Book Grief and English Renaissance Elegy

Download or read book Grief and English Renaissance Elegy written by G. W. Pigman and published by Cambridge University Press. This book was released on 1985-02-28 with total page 196 pages. Available in PDF, EPUB and Kindle. Book excerpt: Explores the changing attitude of sixteenth century poets towards funeral poems.

Book Knotted Grief

    Book Details:
  • Author : Naveen Kishore
  • Publisher : Life Before Man
  • Release : 2021-12-01
  • ISBN : 0645464805
  • Pages : 108 pages

Download or read book Knotted Grief written by Naveen Kishore and published by Life Before Man. This book was released on 2021-12-01 with total page 108 pages. Available in PDF, EPUB and Kindle. Book excerpt: In his first poetry volume, internationally renowned publisher Naveen Kishore has produced a collection of poems that, with compassion, protest society’s cruelty. Throughout Knotted Grief, Kishore lays bare the nature of our outer and inner realities, using striking symbolism to reveal what humans are capable of doing to each other. The early part of the collection, ‘Kashmiryiat’, is a visceral monument to shadows, widows and unlived lives, constructed with one hundred and five stanzas. By depicting large-scale human tragedies and familiar habits – “… fast forward into a dream / I fail to swipe my screen” – the poet tests himself, and us.

Book Alec s Story

Download or read book Alec s Story written by Alec Forrest and published by . This book was released on 2003 with total page 60 pages. Available in PDF, EPUB and Kindle. Book excerpt:

Book Loving Grief

Download or read book Loving Grief written by Paul Bennett and published by Wingspan Press. This book was released on 2007-06-01 with total page 88 pages. Available in PDF, EPUB and Kindle. Book excerpt: Bennett offers advice for those experiencing grief.

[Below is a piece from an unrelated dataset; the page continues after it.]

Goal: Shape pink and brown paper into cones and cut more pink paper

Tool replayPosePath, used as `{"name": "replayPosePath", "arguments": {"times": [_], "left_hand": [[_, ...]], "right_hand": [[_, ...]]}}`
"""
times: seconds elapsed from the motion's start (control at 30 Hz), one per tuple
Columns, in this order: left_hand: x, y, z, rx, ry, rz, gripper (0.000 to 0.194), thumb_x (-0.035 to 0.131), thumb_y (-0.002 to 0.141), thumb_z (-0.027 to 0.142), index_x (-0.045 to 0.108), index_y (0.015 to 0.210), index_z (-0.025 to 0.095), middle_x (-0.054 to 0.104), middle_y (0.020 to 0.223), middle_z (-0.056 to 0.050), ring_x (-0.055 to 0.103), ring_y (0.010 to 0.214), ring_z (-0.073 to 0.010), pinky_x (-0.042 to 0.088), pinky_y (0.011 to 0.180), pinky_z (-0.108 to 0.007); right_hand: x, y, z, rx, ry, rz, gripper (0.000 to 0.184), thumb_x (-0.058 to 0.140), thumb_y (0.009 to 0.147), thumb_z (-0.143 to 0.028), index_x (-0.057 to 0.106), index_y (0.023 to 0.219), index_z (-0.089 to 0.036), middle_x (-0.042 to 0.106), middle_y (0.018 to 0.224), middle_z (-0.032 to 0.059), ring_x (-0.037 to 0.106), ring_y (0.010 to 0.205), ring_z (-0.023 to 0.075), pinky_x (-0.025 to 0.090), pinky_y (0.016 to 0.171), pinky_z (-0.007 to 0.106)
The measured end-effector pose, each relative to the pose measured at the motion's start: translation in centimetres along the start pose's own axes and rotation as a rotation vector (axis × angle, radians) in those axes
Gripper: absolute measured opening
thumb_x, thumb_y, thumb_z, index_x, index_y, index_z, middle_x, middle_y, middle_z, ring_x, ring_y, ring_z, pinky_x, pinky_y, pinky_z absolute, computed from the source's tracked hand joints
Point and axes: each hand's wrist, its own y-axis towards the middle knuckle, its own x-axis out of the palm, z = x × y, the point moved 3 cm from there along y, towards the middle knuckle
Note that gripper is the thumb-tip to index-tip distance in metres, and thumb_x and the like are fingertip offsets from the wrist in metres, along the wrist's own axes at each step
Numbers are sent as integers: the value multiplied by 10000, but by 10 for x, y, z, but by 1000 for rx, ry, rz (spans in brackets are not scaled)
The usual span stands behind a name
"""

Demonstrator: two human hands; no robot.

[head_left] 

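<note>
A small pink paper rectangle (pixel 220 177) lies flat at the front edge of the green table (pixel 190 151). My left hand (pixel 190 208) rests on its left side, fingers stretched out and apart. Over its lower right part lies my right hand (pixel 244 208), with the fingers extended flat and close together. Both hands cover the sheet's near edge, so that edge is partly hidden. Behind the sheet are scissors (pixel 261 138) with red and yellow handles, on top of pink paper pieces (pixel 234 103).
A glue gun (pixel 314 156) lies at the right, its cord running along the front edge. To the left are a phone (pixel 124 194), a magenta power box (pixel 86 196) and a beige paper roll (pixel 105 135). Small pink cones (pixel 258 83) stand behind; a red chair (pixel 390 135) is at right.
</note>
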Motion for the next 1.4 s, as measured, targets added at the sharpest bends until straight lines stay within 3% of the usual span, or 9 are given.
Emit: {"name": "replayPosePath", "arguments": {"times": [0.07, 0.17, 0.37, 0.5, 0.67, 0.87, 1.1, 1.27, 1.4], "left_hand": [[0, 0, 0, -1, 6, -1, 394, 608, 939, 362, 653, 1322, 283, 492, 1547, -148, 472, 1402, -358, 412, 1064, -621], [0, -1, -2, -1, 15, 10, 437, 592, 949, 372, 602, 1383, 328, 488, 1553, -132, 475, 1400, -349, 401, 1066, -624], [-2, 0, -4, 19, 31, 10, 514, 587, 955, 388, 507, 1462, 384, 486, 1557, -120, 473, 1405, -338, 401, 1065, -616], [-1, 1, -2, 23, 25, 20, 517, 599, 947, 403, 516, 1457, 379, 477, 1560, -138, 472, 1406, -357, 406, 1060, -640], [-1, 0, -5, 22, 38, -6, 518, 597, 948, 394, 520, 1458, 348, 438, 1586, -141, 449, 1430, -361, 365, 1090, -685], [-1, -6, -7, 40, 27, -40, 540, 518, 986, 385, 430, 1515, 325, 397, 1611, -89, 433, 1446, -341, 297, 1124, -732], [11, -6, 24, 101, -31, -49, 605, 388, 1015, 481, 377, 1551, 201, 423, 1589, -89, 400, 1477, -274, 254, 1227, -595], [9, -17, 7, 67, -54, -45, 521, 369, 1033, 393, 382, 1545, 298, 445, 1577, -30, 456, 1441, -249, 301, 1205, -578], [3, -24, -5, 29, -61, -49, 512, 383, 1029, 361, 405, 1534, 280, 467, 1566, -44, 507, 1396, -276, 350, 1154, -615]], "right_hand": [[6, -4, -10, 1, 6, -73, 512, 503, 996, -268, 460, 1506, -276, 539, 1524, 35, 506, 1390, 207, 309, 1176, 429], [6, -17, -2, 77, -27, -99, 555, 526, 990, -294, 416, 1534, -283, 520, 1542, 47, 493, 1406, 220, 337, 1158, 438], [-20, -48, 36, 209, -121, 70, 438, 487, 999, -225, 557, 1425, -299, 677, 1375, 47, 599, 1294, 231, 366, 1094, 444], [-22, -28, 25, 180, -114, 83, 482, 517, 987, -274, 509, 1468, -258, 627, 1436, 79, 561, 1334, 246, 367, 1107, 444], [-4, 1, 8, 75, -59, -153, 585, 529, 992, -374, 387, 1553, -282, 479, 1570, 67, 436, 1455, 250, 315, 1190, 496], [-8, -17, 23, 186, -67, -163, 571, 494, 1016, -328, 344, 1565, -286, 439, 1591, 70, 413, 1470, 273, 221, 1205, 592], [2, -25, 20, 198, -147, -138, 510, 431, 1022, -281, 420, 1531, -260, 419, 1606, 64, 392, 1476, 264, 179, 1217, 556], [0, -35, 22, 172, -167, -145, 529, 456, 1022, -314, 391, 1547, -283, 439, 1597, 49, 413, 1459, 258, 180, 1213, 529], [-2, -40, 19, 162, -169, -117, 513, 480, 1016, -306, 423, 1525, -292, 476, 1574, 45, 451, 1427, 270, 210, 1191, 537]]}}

Book This Republic of Suffering

Download or read book This Republic of Suffering written by Drew Gilpin Faust and published by Vintage. This book was released on 2009-01-06 with total page 385 pages. Available in PDF, EPUB and Kindle. Book excerpt: NATIONAL BESTSELLER • NATIONAL BOOK AWARD FINALIST • An "extraordinary ... profoundly moving" history (The New York Times Book Review) of the American Civil War that reveals the ways that death on such a scale changed not only individual lives but the life of the nation. An estiated 750,000 soldiers lost their lives in the American Civil War. An equivalent proportion of today's population would be seven and a half million. In This Republic of Suffering, Drew Gilpin Faust describes how the survivors managed on a practical level and how a deeply religious culture struggled to reconcile the unprecedented carnage with its belief in a benevolent God. Throughout, the voices of soldiers and their families, of statesmen, generals, preachers, poets, surgeons, nurses, northerners and southerners come together to give us a vivid understanding of the Civil War's most fundamental and widely shared reality. With a new introduction by the author, and a new foreword by Mike Mullen, 17th Chairman of the Joint Chiefs of Staff.